Here is a listing. Reproduce it exactly.

Start of Given data

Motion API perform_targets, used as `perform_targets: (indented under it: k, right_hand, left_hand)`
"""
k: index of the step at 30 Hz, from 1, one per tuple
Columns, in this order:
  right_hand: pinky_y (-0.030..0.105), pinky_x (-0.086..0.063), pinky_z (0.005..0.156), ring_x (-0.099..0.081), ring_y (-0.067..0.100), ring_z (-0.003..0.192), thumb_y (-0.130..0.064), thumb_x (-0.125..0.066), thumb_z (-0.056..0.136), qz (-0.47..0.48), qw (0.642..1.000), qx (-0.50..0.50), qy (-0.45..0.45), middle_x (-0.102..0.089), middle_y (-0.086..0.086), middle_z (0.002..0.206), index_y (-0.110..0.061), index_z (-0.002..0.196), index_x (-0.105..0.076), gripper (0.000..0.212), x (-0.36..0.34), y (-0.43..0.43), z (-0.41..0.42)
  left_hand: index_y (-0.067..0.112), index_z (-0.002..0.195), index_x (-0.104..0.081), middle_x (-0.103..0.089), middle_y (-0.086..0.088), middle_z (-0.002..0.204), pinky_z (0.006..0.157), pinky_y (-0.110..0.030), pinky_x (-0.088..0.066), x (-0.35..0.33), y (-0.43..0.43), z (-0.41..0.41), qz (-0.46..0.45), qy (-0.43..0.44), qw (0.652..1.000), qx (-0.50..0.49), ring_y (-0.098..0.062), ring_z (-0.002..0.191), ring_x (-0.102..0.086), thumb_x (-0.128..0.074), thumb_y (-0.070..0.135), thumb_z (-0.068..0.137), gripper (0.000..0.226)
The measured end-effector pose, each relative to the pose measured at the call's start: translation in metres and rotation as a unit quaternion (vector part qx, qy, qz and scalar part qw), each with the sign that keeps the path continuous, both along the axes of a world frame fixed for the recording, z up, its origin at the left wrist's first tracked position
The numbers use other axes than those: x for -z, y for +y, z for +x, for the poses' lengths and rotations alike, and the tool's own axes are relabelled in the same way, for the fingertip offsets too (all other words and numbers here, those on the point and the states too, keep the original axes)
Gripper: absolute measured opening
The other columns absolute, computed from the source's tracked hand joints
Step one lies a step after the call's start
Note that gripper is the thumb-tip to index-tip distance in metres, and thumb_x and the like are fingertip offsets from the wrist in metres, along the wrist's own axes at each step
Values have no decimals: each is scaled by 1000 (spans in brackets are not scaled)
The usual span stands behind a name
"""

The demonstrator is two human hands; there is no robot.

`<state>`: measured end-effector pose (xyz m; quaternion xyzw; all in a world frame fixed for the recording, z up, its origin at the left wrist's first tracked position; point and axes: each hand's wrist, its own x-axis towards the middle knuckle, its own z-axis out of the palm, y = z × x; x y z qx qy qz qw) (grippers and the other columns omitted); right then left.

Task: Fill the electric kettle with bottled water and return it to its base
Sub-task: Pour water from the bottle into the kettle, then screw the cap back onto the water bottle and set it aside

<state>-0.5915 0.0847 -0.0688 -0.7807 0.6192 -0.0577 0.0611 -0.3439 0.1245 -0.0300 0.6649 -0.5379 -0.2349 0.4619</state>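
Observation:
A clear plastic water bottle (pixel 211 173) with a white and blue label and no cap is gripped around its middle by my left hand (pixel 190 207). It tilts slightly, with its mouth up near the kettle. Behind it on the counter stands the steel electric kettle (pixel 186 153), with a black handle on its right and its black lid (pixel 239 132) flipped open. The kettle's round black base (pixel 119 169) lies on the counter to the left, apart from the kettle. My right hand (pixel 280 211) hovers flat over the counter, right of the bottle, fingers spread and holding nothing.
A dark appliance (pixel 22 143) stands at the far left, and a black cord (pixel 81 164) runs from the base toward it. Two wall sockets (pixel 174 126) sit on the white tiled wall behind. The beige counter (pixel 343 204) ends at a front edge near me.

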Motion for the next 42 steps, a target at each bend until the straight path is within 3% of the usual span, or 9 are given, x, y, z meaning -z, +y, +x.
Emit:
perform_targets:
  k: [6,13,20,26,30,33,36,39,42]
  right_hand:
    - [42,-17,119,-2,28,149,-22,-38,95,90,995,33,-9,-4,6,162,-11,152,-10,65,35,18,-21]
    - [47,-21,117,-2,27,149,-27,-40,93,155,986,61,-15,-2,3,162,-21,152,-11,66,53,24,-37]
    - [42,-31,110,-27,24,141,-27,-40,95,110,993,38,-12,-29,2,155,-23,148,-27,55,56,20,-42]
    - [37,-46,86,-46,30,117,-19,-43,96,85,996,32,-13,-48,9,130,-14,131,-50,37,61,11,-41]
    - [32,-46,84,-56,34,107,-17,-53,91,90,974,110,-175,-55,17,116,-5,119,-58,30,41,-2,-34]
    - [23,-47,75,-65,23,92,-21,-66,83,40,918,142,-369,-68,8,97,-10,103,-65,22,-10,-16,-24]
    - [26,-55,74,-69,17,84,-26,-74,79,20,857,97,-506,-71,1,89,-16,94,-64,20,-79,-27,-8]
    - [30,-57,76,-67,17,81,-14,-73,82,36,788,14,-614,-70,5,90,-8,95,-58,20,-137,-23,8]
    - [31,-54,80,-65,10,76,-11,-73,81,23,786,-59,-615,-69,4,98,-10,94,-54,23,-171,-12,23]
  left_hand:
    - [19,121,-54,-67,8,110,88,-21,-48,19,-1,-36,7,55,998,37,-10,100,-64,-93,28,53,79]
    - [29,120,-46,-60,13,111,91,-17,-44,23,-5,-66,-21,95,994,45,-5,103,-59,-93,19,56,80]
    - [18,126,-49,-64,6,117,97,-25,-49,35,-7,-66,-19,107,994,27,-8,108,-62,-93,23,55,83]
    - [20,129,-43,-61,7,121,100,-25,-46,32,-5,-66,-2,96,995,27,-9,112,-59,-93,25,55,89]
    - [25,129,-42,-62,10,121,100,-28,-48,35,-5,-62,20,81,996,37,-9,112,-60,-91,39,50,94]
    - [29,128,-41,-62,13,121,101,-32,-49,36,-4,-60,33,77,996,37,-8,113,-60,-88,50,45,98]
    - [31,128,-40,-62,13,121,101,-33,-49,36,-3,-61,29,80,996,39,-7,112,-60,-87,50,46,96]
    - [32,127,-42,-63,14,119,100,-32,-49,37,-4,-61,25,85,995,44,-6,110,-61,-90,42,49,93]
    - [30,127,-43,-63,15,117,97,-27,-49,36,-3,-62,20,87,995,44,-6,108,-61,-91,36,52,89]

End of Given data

Response to the task:
Motion API perform_targets, used as `perform_targets: (indented under it: k, right_hand, left_hand)`
"""
k: index of the step at 30 Hz, from 1, one per tuple
Columns, in this order:
  right_hand: pinky_y (-0.030..0.105), pinky_x (-0.086..0.063), pinky_z (0.005..0.156), ring_x (-0.099..0.081), ring_y (-0.067..0.100), ring_z (-0.003..0.192), thumb_y (-0.130..0.064), thumb_x (-0.125..0.066), thumb_z (-0.056..0.136), qz (-0.47..0.48), qw (0.642..1.000), qx (-0.50..0.50), qy (-0.45..0.45), middle_x (-0.102..0.089), middle_y (-0.086..0.086), middle_z (0.002..0.206), index_y (-0.110..0.061), index_z (-0.002..0.196), index_x (-0.105..0.076), gripper (0.000..0.212), x (-0.36..0.34), y (-0.43..0.43), z (-0.41..0.42)
  left_hand: index_y (-0.067..0.112), index_z (-0.002..0.195), index_x (-0.104..0.081), middle_x (-0.103..0.089), middle_y (-0.086..0.088), middle_z (-0.002..0.204), pinky_z (0.006..0.157), pinky_y (-0.110..0.030), pinky_x (-0.088..0.066), x (-0.35..0.33), y (-0.43..0.43), z (-0.41..0.41), qz (-0.46..0.45), qy (-0.43..0.44), qw (0.652..1.000), qx (-0.50..0.49), ring_y (-0.098..0.062), ring_z (-0.002..0.191), ring_x (-0.102..0.086), thumb_x (-0.128..0.074), thumb_y (-0.070..0.135), thumb_z (-0.068..0.137), gripper (0.000..0.226)
The measured end-effector pose, each relative to the pose measured at the call's start: translation in metres and rotation as a unit quaternion (vector part qx, qy, qz and scalar part qw), each with the sign that keeps the path continuous, both along the axes of a world frame fixed for the recording, z up, its origin at the left wrist's first tracked position
The numbers use other axes than those: x for -z, y for +y, z for +x, for the poses' lengths and rotations alike, and the tool's own axes are relabelled in the same way, for the fingertip offsets too (all other words and numbers here, those on the point and the states too, keep the original axes)
Gripper: absolute measured opening
The other columns absolute, computed from the source's tracked hand joints
Step one lies a step after the call's start
Note that gripper is the thumb-tip to index-tip distance in metres, and thumb_x and the like are fingertip offsets from the wrist in metres, along the wrist's own axes at each step
Values have no decimals: each is scaled by 1000 (spans in brackets are not scaled)
The usual span stands behind a name
"""

The demonstrator is two human hands; there is no robot.

`<state>`: measured end-effector pose (xyz m; quaternion xyzw; all in a world frame fixed for the recording, z up, its origin at the left wrist's first tracked position; point and axes: each hand's wrist, its own x-axis towards the middle knuckle, its own z-axis out of the palm, y = z × x; x y z qx qy qz qw) (grippers and the other columns omitted); right then left.

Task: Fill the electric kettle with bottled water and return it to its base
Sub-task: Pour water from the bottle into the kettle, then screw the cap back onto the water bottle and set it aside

<state>-0.5915 0.0847 -0.0688 -0.7807 0.6192 -0.0577 0.0611 -0.3439 0.1245 -0.0300 0.6649 -0.5379 -0.2349 0.4619</state>
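Observation:
A clear plastic water bottle (pixel 211 173) with a white and blue label and no cap is gripped around its middle by my left hand (pixel 190 207). It tilts slightly, with its mouth up near the kettle. Behind it on the counter stands the steel electric kettle (pixel 186 153), with a black handle on its right and its black lid (pixel 239 132) flipped open. The kettle's round black base (pixel 119 169) lies on the counter to the left, apart from the kettle. My right hand (pixel 280 211) hovers flat over the counter, right of the bottle, fingers spread and holding nothing.
A dark appliance (pixel 22 143) stands at the far left, and a black cord (pixel 81 164) runs from the base toward it. Two wall sockets (pixel 174 126) sit on the white tiled wall behind. The beige counter (pixel 343 204) ends at a front edge near me.
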
Motion for the next 42 steps, a target at each bend until the straight path is within 3% of the usual span, or 9 are given, x, y, z meaning -z, +y, +x.
Emit:
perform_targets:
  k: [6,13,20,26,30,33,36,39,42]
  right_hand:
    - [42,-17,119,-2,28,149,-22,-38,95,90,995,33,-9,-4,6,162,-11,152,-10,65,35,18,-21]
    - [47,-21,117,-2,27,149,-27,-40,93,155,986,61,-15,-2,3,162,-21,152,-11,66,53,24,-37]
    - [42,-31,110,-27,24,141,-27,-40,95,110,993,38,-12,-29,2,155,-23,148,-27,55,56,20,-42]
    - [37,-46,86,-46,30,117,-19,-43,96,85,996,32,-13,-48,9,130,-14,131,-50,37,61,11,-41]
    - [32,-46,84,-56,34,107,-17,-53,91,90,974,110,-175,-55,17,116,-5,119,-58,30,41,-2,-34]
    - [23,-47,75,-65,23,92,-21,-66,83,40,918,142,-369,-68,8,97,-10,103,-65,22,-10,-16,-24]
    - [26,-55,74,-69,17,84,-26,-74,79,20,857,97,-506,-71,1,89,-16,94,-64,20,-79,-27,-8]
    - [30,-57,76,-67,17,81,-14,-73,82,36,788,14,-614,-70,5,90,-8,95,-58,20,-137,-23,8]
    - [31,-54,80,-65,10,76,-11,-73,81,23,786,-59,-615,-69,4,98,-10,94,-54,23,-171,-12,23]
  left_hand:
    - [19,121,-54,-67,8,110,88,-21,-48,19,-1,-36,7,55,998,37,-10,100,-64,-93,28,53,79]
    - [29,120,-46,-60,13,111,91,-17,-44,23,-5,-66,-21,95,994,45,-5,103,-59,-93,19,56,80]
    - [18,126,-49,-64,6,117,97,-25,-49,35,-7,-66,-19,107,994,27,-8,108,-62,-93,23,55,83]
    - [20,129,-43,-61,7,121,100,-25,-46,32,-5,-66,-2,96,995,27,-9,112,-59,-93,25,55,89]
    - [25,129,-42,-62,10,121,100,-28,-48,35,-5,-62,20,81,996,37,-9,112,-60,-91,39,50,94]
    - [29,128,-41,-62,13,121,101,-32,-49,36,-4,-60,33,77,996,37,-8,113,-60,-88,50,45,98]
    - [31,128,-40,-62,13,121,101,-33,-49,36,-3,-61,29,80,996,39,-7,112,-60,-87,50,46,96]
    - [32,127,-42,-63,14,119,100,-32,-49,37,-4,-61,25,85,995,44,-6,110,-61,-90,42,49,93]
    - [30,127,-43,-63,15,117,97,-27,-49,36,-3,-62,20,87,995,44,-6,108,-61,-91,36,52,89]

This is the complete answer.